Maryland Attorney General Brian Frosh announced Thursday that he is appealing a federal ruling that threw out the state’s congressional map for the 6th District after determining that Democratic officials unconstitutionally drew the boundary to diminish Republican influence.
The Democratic attorney general, acting against the wishes of Republican Gov. Larry Hogan, notified the U.S. District Court in Baltimore Thursday that he will contest last week’s order that the state redraw the map in time for the 2020 election.
A Hogan spokeswoman criticized Frosh for an action that will further drag out debate over a district widely viewed as one of the most heavily gerrymandered in the nation.
According to the filing, Frosh wants the U.S. Supreme Court to hear the case in the hope of getting clear guidance on the standards Maryland political leaders need to apply when they draw their next maps.

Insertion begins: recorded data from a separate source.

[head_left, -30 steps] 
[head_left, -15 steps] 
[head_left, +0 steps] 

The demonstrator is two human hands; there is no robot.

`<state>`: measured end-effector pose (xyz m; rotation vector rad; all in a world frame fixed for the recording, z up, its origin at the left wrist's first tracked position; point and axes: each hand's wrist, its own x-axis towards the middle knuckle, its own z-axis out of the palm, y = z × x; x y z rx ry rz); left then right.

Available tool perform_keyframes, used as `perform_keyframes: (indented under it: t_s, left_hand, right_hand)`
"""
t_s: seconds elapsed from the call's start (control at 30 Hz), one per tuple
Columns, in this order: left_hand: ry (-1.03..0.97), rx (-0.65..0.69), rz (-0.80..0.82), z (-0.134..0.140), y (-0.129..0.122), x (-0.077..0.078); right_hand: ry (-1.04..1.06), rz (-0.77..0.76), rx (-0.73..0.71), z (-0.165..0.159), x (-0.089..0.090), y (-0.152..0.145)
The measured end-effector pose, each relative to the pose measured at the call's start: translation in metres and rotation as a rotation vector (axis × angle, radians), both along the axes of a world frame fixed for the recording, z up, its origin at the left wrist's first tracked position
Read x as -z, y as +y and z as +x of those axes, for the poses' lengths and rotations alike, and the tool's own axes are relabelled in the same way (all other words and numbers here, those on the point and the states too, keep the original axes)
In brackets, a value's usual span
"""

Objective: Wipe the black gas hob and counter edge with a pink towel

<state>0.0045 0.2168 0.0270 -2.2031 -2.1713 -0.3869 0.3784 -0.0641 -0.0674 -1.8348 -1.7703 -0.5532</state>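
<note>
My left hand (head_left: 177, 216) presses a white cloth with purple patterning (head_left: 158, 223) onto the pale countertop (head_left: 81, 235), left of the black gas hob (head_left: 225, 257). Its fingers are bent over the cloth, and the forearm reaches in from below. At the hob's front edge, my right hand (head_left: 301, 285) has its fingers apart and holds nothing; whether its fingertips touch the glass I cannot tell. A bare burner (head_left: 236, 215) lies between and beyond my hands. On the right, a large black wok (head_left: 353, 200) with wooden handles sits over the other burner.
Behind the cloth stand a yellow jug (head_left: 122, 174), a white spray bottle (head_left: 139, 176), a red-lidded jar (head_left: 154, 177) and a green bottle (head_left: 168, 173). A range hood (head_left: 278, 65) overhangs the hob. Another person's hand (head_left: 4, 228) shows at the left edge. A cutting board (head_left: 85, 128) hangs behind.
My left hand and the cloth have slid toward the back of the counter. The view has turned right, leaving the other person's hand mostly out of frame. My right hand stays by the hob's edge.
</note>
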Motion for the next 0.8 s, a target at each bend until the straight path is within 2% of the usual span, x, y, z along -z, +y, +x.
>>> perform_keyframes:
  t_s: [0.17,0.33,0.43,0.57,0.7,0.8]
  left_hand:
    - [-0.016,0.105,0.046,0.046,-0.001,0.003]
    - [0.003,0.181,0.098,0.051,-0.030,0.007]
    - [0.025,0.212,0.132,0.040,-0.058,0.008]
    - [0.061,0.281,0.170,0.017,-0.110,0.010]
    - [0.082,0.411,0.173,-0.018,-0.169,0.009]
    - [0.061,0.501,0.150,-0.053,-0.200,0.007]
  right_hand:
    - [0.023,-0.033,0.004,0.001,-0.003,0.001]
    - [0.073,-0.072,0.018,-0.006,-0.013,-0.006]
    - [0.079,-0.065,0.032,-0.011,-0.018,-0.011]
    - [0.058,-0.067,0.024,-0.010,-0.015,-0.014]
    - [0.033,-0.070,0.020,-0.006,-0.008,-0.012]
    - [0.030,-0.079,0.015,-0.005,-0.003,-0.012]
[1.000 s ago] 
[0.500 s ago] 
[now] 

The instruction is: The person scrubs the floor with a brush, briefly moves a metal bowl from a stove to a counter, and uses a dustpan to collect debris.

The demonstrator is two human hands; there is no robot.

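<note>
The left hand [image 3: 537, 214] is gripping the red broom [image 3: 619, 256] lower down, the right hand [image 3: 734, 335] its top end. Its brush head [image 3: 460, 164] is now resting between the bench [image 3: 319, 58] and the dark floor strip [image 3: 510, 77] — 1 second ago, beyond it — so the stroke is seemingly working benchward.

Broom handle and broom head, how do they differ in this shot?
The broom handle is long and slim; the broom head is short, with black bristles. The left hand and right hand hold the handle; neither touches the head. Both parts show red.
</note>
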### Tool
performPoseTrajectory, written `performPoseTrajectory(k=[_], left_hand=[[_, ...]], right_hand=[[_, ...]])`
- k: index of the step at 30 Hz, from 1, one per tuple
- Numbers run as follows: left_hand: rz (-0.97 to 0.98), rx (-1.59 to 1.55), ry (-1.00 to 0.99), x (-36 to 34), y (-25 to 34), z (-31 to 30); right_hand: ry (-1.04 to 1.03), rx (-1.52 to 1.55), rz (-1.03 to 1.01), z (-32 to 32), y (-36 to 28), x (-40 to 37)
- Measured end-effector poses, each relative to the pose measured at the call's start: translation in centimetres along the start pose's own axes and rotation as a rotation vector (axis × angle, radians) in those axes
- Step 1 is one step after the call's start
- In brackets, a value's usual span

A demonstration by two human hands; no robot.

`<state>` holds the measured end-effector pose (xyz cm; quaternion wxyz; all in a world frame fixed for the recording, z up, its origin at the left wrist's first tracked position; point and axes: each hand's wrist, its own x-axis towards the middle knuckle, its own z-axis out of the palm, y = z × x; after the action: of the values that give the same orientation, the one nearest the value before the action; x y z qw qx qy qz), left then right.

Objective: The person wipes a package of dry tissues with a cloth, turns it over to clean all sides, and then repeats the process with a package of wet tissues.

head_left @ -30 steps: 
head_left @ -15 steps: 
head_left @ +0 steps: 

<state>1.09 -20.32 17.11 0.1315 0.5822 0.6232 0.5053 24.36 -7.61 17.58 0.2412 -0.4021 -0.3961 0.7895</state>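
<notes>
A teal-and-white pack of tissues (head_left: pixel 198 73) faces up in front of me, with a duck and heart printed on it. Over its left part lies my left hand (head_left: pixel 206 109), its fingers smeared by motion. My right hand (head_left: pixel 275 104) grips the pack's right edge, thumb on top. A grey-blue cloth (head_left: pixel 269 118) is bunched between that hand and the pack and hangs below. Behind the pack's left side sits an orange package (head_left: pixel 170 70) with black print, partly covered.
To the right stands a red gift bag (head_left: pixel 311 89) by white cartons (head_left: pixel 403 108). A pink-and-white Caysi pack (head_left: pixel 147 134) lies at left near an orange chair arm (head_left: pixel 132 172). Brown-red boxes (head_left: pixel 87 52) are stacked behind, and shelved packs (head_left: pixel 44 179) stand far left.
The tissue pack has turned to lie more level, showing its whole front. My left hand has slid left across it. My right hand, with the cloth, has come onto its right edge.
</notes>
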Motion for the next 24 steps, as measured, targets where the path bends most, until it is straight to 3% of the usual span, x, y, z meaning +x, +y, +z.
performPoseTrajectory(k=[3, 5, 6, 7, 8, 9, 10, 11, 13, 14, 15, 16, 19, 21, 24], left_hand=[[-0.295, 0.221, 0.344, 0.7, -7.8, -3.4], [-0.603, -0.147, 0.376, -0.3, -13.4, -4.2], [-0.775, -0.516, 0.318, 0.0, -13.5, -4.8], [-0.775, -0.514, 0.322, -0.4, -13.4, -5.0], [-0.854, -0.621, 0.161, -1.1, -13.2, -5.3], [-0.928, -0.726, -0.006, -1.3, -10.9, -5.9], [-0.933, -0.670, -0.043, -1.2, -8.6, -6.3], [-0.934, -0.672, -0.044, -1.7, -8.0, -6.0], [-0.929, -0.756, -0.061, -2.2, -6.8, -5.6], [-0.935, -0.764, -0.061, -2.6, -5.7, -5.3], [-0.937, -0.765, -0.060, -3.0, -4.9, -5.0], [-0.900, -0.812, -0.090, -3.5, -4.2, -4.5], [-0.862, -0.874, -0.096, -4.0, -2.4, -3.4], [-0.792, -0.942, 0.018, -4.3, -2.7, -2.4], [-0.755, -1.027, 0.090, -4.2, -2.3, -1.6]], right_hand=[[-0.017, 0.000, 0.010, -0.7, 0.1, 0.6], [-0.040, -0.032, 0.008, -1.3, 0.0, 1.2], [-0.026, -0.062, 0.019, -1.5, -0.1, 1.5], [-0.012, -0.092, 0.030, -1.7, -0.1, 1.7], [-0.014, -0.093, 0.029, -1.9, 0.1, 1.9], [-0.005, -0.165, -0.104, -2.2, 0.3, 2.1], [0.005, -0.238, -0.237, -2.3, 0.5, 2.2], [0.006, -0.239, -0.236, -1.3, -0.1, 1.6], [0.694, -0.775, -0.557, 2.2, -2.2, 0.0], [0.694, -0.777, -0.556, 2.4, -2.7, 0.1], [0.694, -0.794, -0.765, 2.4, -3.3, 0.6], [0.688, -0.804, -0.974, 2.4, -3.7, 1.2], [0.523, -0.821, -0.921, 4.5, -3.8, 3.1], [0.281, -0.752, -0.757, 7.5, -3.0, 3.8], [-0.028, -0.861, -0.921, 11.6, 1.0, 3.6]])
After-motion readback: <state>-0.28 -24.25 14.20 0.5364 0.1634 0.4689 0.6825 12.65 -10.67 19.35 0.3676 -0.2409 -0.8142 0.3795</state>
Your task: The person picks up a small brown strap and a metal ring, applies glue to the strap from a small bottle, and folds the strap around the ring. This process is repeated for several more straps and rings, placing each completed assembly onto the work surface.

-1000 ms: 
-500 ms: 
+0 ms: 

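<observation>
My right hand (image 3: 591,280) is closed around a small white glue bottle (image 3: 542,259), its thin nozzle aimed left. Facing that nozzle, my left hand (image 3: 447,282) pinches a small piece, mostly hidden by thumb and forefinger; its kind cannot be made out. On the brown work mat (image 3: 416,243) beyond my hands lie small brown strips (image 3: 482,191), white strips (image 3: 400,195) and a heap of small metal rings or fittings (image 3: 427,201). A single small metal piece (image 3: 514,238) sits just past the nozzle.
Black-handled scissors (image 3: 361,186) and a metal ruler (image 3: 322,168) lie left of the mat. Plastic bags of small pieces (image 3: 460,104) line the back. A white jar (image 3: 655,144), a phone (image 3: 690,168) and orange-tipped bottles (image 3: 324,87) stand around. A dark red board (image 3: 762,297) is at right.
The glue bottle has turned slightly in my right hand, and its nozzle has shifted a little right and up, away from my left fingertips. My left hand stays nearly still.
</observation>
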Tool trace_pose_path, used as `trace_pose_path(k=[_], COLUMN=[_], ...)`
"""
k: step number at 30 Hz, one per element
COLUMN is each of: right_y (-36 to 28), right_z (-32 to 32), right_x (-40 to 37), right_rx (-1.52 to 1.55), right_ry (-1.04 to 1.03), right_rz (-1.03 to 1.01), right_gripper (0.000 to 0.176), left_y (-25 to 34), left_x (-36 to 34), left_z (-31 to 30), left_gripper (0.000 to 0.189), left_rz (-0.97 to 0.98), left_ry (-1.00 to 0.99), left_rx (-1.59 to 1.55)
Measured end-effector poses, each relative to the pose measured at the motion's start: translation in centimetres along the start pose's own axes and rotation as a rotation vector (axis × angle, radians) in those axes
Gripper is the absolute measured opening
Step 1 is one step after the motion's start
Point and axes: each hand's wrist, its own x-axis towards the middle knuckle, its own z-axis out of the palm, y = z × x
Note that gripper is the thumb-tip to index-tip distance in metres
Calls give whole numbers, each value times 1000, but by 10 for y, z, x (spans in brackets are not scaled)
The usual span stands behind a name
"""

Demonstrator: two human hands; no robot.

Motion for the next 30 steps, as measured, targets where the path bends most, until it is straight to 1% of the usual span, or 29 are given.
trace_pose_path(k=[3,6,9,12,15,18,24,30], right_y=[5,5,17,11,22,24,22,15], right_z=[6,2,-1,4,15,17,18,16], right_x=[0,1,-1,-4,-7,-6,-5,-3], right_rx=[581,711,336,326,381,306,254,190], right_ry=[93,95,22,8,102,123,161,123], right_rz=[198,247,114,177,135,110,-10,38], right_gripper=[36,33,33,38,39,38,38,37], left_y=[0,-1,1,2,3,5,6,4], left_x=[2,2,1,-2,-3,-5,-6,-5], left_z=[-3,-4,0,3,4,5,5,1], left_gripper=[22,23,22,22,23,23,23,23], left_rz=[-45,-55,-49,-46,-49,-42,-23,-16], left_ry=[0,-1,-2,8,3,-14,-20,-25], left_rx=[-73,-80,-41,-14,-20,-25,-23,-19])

Michael Kimberly, a lawyer for the seven Republican voters who are plaintiffs in the case, said he would have preferred no appeal but welcomes the opportunity to argue before the high court. He said the justices so far have not settled on a standard for defining partisan gerrymandering.
“I do look forward to defending what I think is a very strong decision by the District Court,” Kimberly said.
The filing says that the three judges who ordered new 6th District borders offered differing theories of how the First Amendment applies to redrawing district lines. Frosh’s motion says it would be unwise for Maryland to begin drawing a new map for 2020 when the Supreme Court could adopt a different standard in a North Carolina gerrymandering case that appears to be heading to the top court.
The governor and General Assembly had planned to draw new district lines after the 2020 U.S. Census for use in the 2022 election. States must redraw their congressional maps every decade to reflect population changes.
But the three-judge panel — with two judges from the district court and one from the region’s federal appeals court — ordered a new map for the 6th District in time for the 2020 election. That’s because the judges found that the state’s Democratic leaders in 2011 unconstitutionally redrew the congressional district lines with the goal of “flipping” the Western Maryland district from Republican to Democratic.
The strategy worked. Democrats seized the seat in 2012 and have held it ever since. The state’s congressional delegation went from a 6-2 Democratic majority to a 7-1 advantage.
Hogan had urged Frosh last week to accept the judges’ order.
Amelia Chasse, a spokeswoman for the governor’s office, said Thursday that Frosh’s decision to appeal was outrageous. She also said the Democratic leaders of the state legislature supported Frosh’s move.
Hogan will continue to push for putting redistricting in the hands of a nonpartisan commission and will reintroduce such legislation in the session that begins in January, she said.
“Marylanders are sick and tired of partisan gerrymandering and the partisan politicians who defend it, and would better serve their constituents by working with us to create a nonpartisan process instead of continuing to disenfranchise voters,” Chasse said.
Two of the architects of the current map are House Speaker Michael E. Busch and Senate President Thomas V. Mike Miller, both Democrats. Through spokesmen, both referred questions about the appeal to Frosh. A spokesman for the lead defendant in this case, State Board of Elections administrator Linda Lamone, did not immediately return calls.
Maryland Policy & Politics
Raquel Guillory Coombs, a spokeswoman for Frosh, said the attorney general’s office would have no comment beyond the filing.
The judges ruled that the state must draw a new map that must consider natural boundaries, the outlines of subdivisions and population density. And they said the mapmakers must make decisions “without considering how citizens are registered to vote or have voted in the past.”
The panel gave the state until March 7 to come up with a new map, which could affect just the 6th District or its neighboring 8th District and others. If Maryland fails to produce a new map under that daunting deadline, the court would put the job in the hands of a three-member commission.
Thursday’s motion seeks a stay of that timeline. It says that if the high court were to upholds the three-judge panel’s decision by the end of its term June 24, Maryland would be able to deliver a new map by Oct. 19 of next year — in time for state election officials to implement the new map in time for use in the 2020 election. Kimberly said the plaintiffs had agreed to the new timeline.
If the state wins its appeal, there would be no effect on the 2020 election.
Some opponents of gerrymandering were not unhappy about Frosh’s decision to appeal.
“We’re glad that Attorney General Frosh is taking this to the Supreme Court,” said Damon Effingham, Maryland executive director of the citizen watchdog group Common Cause. “We would love to see this set a precedent and standard for the rest of the country and believe this is a great opportunity to do so.”